### Exercise
Would you find each line in the entries below with the string "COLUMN" and copy it?

### Extracted data

+ + + + +

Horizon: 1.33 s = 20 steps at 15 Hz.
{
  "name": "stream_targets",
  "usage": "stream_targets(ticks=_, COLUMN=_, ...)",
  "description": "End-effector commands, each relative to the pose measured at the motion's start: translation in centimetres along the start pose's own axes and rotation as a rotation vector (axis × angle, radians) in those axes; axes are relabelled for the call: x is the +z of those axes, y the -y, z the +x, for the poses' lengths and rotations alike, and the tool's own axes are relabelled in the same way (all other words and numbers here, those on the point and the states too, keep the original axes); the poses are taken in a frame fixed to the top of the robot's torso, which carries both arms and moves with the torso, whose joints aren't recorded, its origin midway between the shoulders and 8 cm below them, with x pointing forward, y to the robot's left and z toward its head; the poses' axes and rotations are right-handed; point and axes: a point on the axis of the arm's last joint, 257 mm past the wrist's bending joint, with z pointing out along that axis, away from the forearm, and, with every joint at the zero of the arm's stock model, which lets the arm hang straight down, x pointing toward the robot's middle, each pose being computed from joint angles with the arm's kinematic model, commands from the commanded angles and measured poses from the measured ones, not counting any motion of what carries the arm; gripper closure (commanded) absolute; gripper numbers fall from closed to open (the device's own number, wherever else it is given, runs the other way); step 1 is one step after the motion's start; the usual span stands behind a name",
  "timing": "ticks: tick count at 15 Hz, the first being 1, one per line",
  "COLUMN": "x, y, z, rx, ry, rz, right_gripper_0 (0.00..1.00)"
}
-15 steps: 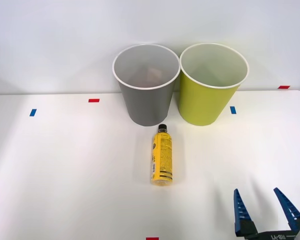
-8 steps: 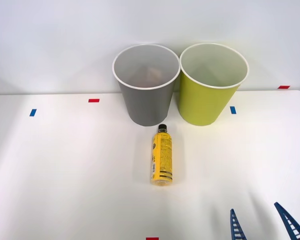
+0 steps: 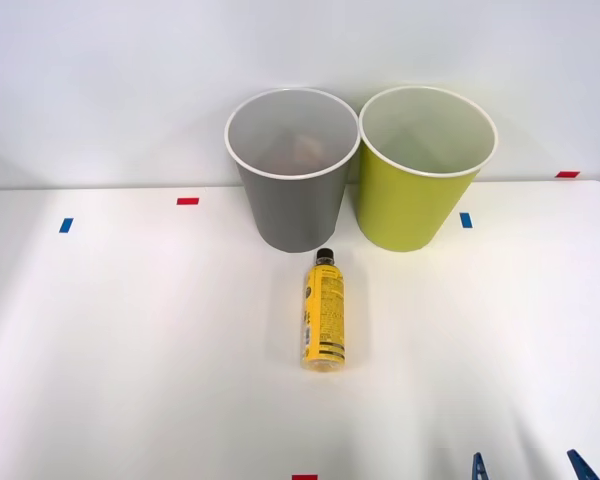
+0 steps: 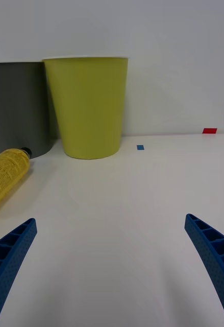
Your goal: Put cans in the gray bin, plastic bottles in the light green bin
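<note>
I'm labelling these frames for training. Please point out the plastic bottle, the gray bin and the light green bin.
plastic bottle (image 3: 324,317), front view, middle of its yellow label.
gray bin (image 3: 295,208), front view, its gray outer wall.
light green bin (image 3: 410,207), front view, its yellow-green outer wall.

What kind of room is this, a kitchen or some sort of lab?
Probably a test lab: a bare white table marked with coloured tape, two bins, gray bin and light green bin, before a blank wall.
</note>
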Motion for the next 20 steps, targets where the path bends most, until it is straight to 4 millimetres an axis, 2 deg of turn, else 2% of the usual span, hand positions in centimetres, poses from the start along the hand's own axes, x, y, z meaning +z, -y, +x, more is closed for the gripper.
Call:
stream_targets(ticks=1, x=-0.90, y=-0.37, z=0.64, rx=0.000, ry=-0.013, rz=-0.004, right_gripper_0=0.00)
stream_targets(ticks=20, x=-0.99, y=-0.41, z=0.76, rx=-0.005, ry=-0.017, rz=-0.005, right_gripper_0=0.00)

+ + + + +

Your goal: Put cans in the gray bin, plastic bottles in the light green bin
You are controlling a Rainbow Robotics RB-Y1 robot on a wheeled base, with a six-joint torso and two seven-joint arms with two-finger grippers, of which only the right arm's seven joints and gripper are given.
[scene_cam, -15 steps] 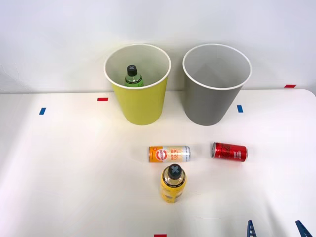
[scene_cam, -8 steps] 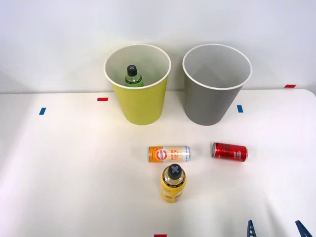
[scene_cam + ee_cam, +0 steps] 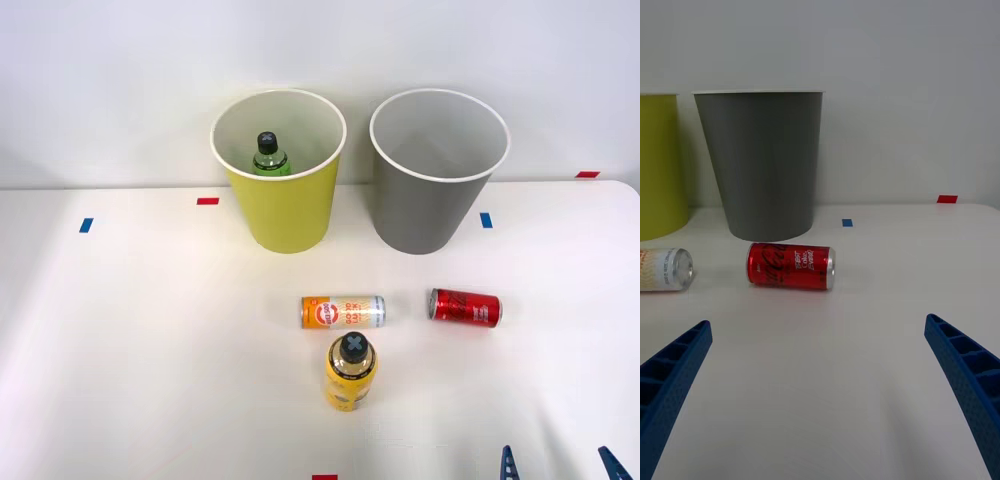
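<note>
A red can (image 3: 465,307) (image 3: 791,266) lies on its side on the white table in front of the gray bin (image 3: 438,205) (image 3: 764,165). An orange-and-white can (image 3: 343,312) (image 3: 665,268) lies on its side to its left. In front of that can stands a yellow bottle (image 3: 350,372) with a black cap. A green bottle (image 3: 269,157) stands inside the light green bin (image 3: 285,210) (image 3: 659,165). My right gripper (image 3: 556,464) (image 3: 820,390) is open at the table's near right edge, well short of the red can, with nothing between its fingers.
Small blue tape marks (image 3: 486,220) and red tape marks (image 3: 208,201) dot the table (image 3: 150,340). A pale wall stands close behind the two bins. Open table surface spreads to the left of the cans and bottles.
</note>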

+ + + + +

### Exercise answer
  "usage": "stream_targets(ticks=_, COLUMN=_, ...)",
  "COLUMN": "x, y, z, rx, ry, rz, right_gripper_0 (0.00..1.00)"

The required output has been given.